• _The task_: Type out the whole listing again exactly, pictures omitted.
== Segment start ==
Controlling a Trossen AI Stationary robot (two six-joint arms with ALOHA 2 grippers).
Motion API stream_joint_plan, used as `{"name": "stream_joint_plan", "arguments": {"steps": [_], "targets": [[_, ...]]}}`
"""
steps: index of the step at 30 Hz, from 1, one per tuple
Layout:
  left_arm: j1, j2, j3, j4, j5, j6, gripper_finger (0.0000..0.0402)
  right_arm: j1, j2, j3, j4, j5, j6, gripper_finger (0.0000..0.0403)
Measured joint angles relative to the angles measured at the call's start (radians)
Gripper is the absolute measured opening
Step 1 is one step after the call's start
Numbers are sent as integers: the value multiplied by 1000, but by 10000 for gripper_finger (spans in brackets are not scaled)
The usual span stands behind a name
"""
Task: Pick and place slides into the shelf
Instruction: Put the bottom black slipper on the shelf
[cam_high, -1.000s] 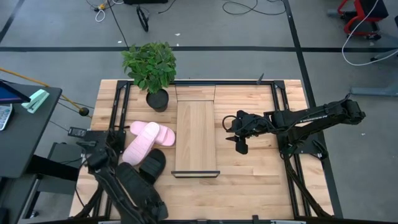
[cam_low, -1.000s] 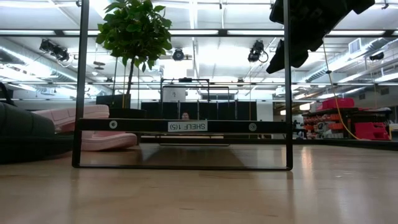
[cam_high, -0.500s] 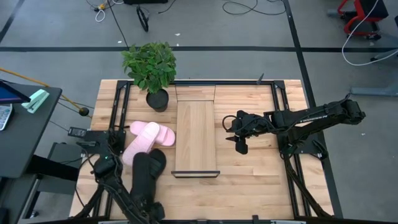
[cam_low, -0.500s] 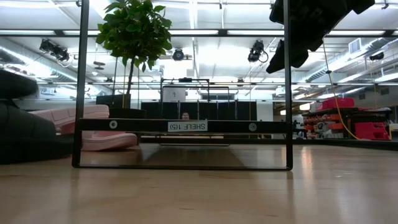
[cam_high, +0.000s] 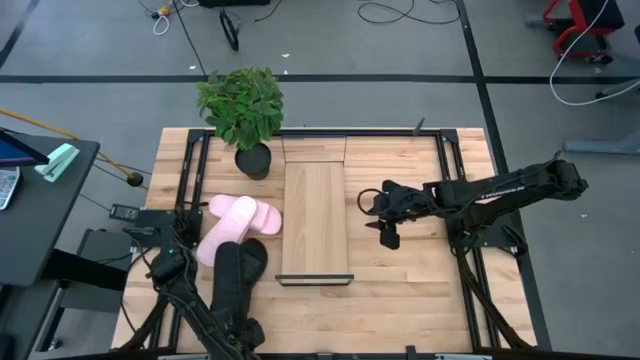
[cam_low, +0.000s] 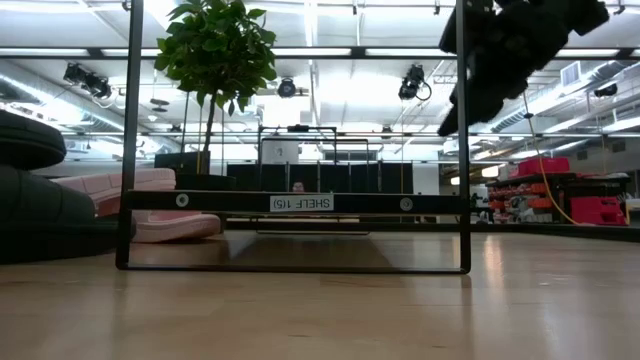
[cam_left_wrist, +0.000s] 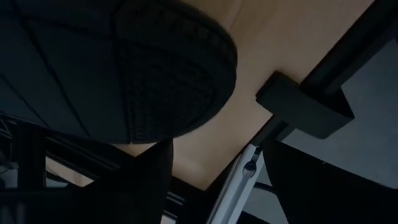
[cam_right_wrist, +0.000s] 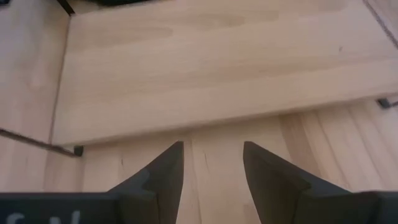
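My left gripper is at the table's near left and shut on a black slide, which is held above the table. The second black slide lies beside it on the table. Two pale pink slides lie to the left of the shelf. The shelf is a pale board in a thin black frame at the table's middle, and nothing lies on it. My right gripper hangs open and empty to the right of the shelf. Its fingers point at the shelf's edge. My left gripper holds the black slide near one end. The slide and the gripper hide where the fingers meet it. The left wrist view shows the slide's treaded sole just past the fingers. The slide is lifted clear of the table, above the other black slide.
A potted plant stands at the far left corner of the shelf. Black frame rails run along the table's left and right sides. Bare wood lies between the shelf and the right rail, under my right gripper.
My left gripper has raised the black slide off the table and turned it, so that it now points lengthwise from near to far. In the low view the slide rises above the other black slide. My right gripper has drawn back a little toward the table's right edge.
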Motion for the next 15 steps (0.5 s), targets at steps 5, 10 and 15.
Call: {"name": "stream_joint_plan", "arguments": {"steps": [5, 10, 15], "targets": [[-7, 0, 0, 0, 1, -21, 222, -1, 0, -56, 36, 17, 23, 172], [-5, 0, 0, 0, 52, -43, 195, 3, 0, -86, 68, 15, 60, 172], [-27, -26, 0, 1, 82, -76, 171, 36, 0, -86, 123, -8, 66, 172]]}}
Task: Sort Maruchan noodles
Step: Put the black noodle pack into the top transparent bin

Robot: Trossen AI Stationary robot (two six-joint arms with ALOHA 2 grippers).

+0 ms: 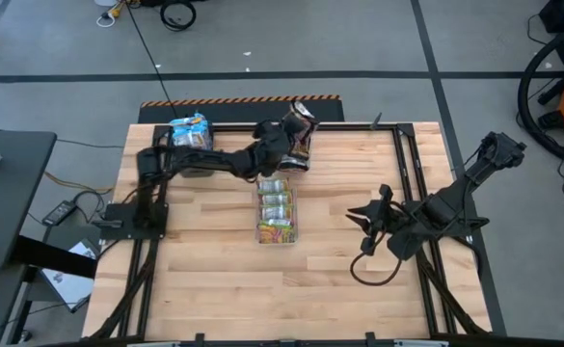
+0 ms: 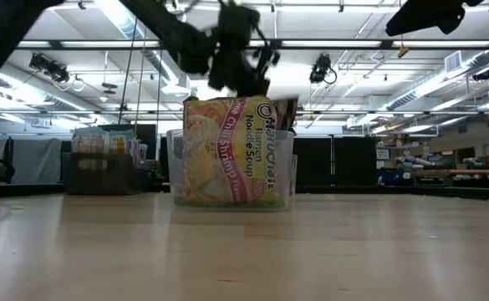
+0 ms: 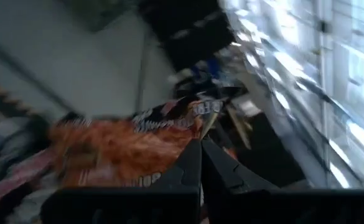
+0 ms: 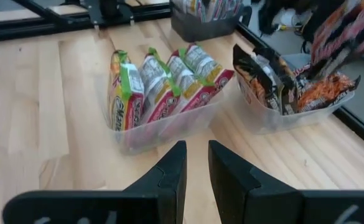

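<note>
While the right arm waits at the right side of the table (image 1: 214, 289), the left arm reaches across the far part of the wood top. The left gripper (image 1: 296, 135) hangs over a clear bin (image 4: 306, 109) at the far edge, and its two dark fingers (image 3: 200, 165) are pressed together on the edge of a dark brown-orange packet (image 3: 119, 152). That packet is up in the air, just above the other dark packets (image 4: 269, 81) that stand in this bin. A second clear bin (image 1: 276, 234) sits near the middle of the table. Yellow-green and red noodle packets (image 4: 163, 81) stand in it in a row, side by side. In the low view the front one shows the words Maruchan Ramen Noodle Soup. A third bin (image 1: 191, 135) near the far left corner holds pale blue-silver packets. The right gripper (image 4: 196, 165) points at the middle bin from well away. Its fingers are a little apart and nothing is between them.
</note>
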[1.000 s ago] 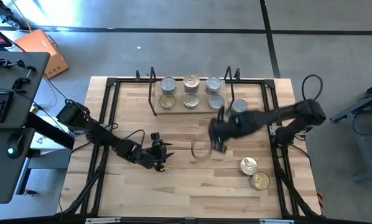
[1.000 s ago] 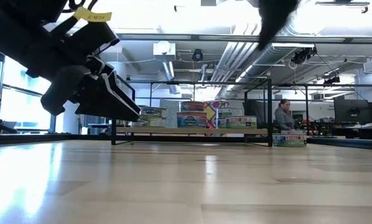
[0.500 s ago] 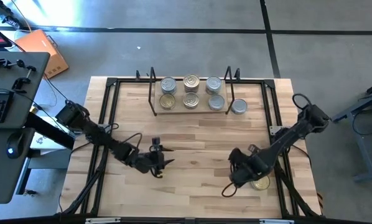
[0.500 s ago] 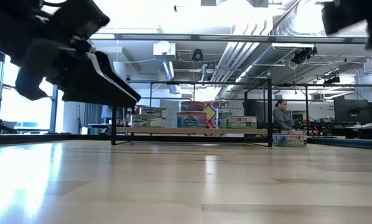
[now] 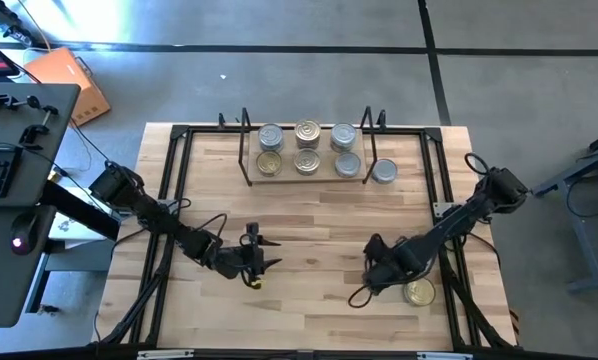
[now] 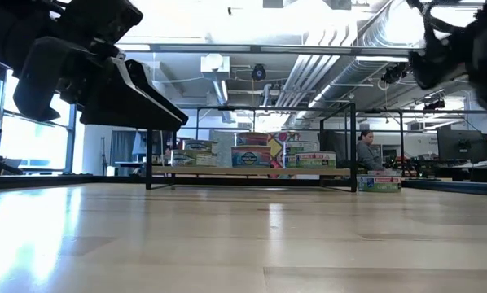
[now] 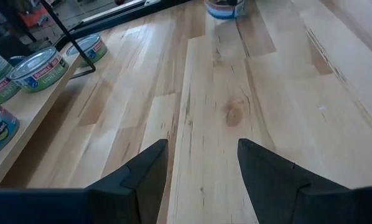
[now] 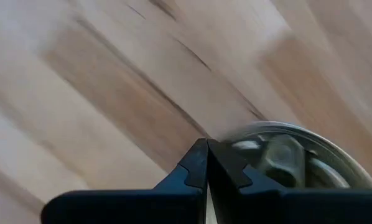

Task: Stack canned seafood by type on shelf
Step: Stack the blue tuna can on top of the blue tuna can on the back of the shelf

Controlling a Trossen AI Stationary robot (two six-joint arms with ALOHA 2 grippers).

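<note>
Dark fingers of the right gripper are pressed together with nothing between them, as the right wrist view shows; the gripper hangs low over the table, just beside a gold tin with a ring pull. Closed fingers cannot take the tin, so the next move probably calls for opening them around it. A second tin appears to lie under the right arm, next to the gold tin, but this cannot be confirmed. The left gripper waits well left of the gold tin, fingers parted and holding nothing. The shelf stands at the far side of the table from the gold tin and carries six tins in two rows of three, grouped apparently by type. One silver tin sits on the table just outside the shelf's right upright, not yet shelved. In the left wrist view the shelf tins bear blue-green labels; the lettering is too small to read.
</note>
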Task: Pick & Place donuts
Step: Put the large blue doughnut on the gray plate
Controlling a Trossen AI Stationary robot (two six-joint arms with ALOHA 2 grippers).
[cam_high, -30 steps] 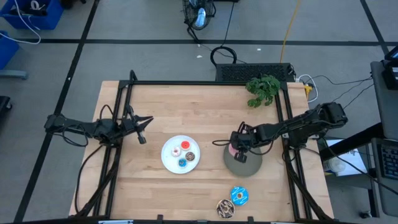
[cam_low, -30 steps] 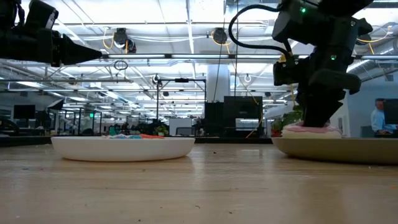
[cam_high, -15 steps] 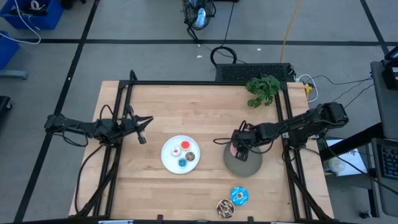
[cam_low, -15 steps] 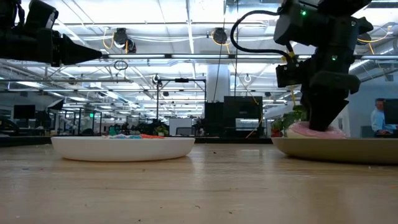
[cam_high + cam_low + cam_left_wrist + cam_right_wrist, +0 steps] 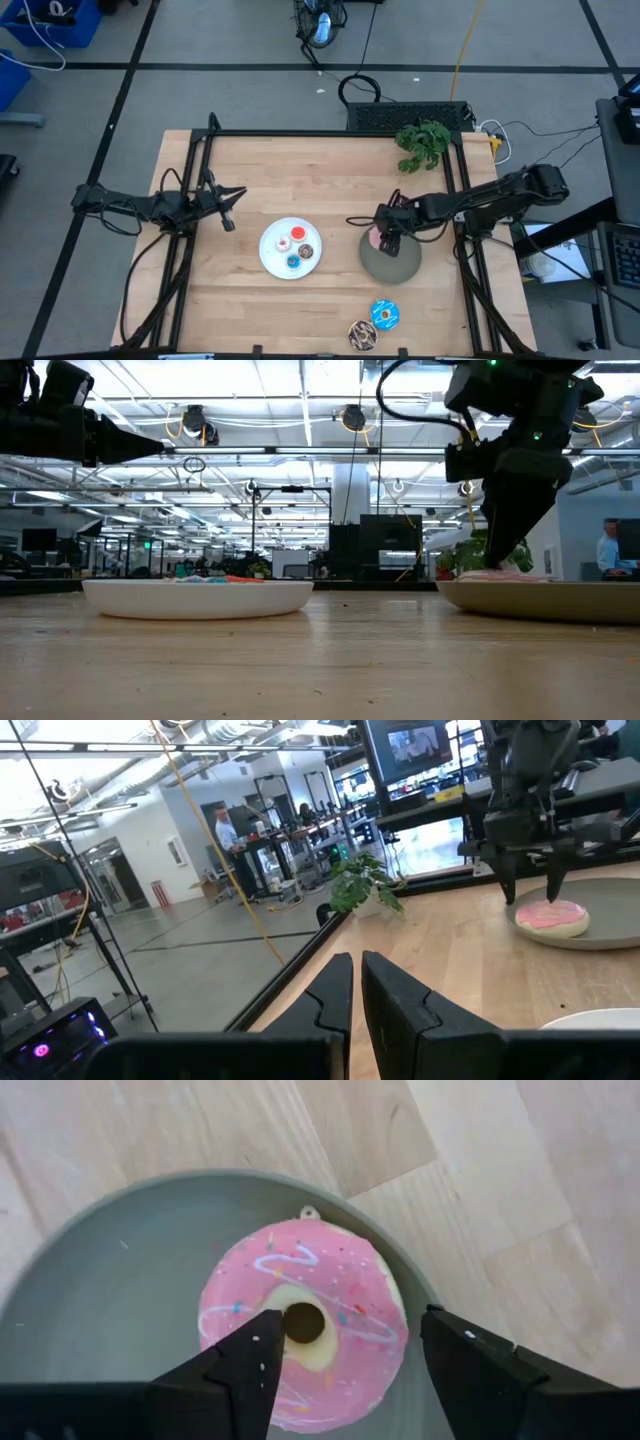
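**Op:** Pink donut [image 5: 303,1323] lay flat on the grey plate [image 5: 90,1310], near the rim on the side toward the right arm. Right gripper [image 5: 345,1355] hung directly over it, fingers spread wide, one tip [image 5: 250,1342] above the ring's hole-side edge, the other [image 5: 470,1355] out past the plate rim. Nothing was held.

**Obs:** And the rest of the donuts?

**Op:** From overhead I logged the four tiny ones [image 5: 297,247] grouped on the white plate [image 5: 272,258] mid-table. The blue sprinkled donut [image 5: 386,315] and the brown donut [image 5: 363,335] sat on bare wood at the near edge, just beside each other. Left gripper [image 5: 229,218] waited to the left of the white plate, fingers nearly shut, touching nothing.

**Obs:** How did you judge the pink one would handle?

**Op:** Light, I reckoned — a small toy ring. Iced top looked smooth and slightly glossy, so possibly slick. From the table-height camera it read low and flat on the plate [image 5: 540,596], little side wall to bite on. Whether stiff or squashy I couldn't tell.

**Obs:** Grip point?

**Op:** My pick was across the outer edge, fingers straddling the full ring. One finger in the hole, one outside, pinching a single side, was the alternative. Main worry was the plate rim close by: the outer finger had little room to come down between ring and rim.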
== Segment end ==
• _Written response_:
Controlling a Trossen AI Stationary robot (two six-joint arms with ALOHA 2 grippers).
Motion API stream_joint_plan, used as `{"name": "stream_joint_plan", "arguments": {"steps": [_], "targets": [[_, ...]]}}`
"""
steps: index of the step at 30 Hz, from 1, one per tuple
Layout:
  left_arm: j1, j2, j3, j4, j5, j6, gripper_finger (0.0000..0.0402)
  right_arm: j1, j2, j3, j4, j5, j6, gripper_finger (0.0000..0.0403)
Measured joint angles relative to the angles measured at the call's start (radians)
Gripper is the absolute measured opening
Step 1 is one step after the call's start
Numbers are sent as integers: the value multiplied by 1000, but by 10000 for gripper_finger (spans in brackets are not scaled)
The usual span stands behind a name
"""
Task: Pick and place slides into the shelf
Instruction: Put the bottom black slipper on the shelf
[cam_high, -1.000s] 
[cam_low, -1.000s] 
[cam_high, -0.500s] 
[cam_low, -0.500s] 
[cam_high, +0.000s] 
[cam_low, +0.000s] 
[cam_left_wrist, +0.000s] 
[cam_right_wrist, +0.000s] 
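My left gripper is at the table's near left and shut on a black slide, which is held above the table. The second black slide lies beside it on the table. Two pale pink slides lie to the left of the shelf. The shelf is a pale board in a thin black frame at the table's middle, and nothing lies on it. My right gripper hangs open and empty to the right of the shelf. Its fingers point at the shelf's edge. My left gripper holds the black slide near one end. The slide and the gripper hide where the fingers meet it. The left wrist view shows the slide's treaded sole just past the fingers. The slide is lifted clear of the table, above the other black slide.
A potted plant stands at the far left corner of the shelf. Black frame rails run along the table's left and right sides. Bare wood lies between the shelf and the right rail, under my right gripper.
My left gripper has raised the black slide off the table and turned it, so that it now points lengthwise from near to far. In the low view the slide rises above the other black slide. My right gripper has drawn back a little toward the table's right edge.
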Motion for the next 15 steps (0.5 s), targets at steps 5, 10 and 15.
Call: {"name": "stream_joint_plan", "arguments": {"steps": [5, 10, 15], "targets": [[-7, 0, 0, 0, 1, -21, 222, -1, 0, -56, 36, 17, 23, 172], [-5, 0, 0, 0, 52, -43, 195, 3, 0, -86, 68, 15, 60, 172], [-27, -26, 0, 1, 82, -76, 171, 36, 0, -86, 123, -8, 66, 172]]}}
Task: Sort Maruchan noodles
Step: Put the black noodle pack into the top transparent bin

Robot: Trossen AI Stationary robot (two six-joint arms with ALOHA 2 grippers).

+0 ms: 
+0 ms: 
+0 ms: 
+0 ms: 

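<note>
While the right arm waits at the right side of the table (image 1: 214, 289), the left arm reaches across the far part of the wood top. The left gripper (image 1: 296, 135) hangs over a clear bin (image 4: 306, 109) at the far edge, and its two dark fingers (image 3: 200, 165) are pressed together on the edge of a dark brown-orange packet (image 3: 119, 152). That packet is up in the air, just above the other dark packets (image 4: 269, 81) that stand in this bin. A second clear bin (image 1: 276, 234) sits near the middle of the table. Yellow-green and red noodle packets (image 4: 163, 81) stand in it in a row, side by side. In the low view the front one shows the words Maruchan Ramen Noodle Soup. A third bin (image 1: 191, 135) near the far left corner holds pale blue-silver packets. The right gripper (image 4: 196, 165) points at the middle bin from well away. Its fingers are a little apart and nothing is between them.
</note>
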[1.000 s ago] 
[1.000 s ago] 
[0.500 s ago] 
[0.500 s ago] 
[now] 
[now] 
[now] 
[now] 

Task: Stack canned seafood by type on shelf
Step: Stack the blue tuna can on top of the blue tuna can on the back of the shelf

Controlling a Trossen AI Stationary robot (two six-joint arms with ALOHA 2 grippers).

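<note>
Dark fingers of the right gripper are pressed together with nothing between them, as the right wrist view shows; the gripper hangs low over the table, just beside a gold tin with a ring pull. Closed fingers cannot take the tin, so the next move probably calls for opening them around it. A second tin appears to lie under the right arm, next to the gold tin, but this cannot be confirmed. The left gripper waits well left of the gold tin, fingers parted and holding nothing. The shelf stands at the far side of the table from the gold tin and carries six tins in two rows of three, grouped apparently by type. One silver tin sits on the table just outside the shelf's right upright, not yet shelved. In the left wrist view the shelf tins bear blue-green labels; the lettering is too small to read.
</note>
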Task: Pick & Place donuts
Step: Put the large blue doughnut on the gray plate
Controlling a Trossen AI Stationary robot (two six-joint arms with ALOHA 2 grippers).
[cam_high, -30 steps] 
[cam_low, -30 steps] 
[cam_high, -15 steps] 
[cam_low, -15 steps] 
[cam_high + cam_low + cam_left_wrist + cam_right_wrist, +0 steps] 
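**Op:** Pink donut [image 5: 303,1323] lay flat on the grey plate [image 5: 90,1310], near the rim on the side toward the right arm. Right gripper [image 5: 345,1355] hung directly over it, fingers spread wide, one tip [image 5: 250,1342] above the ring's hole-side edge, the other [image 5: 470,1355] out past the plate rim. Nothing was held.

**Obs:** And the rest of the donuts?

**Op:** From overhead I logged the four tiny ones [image 5: 297,247] grouped on the white plate [image 5: 272,258] mid-table. The blue sprinkled donut [image 5: 386,315] and the brown donut [image 5: 363,335] sat on bare wood at the near edge, just beside each other. Left gripper [image 5: 229,218] waited to the left of the white plate, fingers nearly shut, touching nothing.

**Obs:** How did you judge the pink one would handle?

**Op:** Light, I reckoned — a small toy ring. Iced top looked smooth and slightly glossy, so possibly slick. From the table-height camera it read low and flat on the plate [image 5: 540,596], little side wall to bite on. Whether stiff or squashy I couldn't tell.

**Obs:** Grip point?

**Op:** My pick was across the outer edge, fingers straddling the full ring. One finger in the hole, one outside, pinching a single side, was the alternative. Main worry was the plate rim close by: the outer finger had little room to come down between ring and rim.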

The exercise has been answered in full.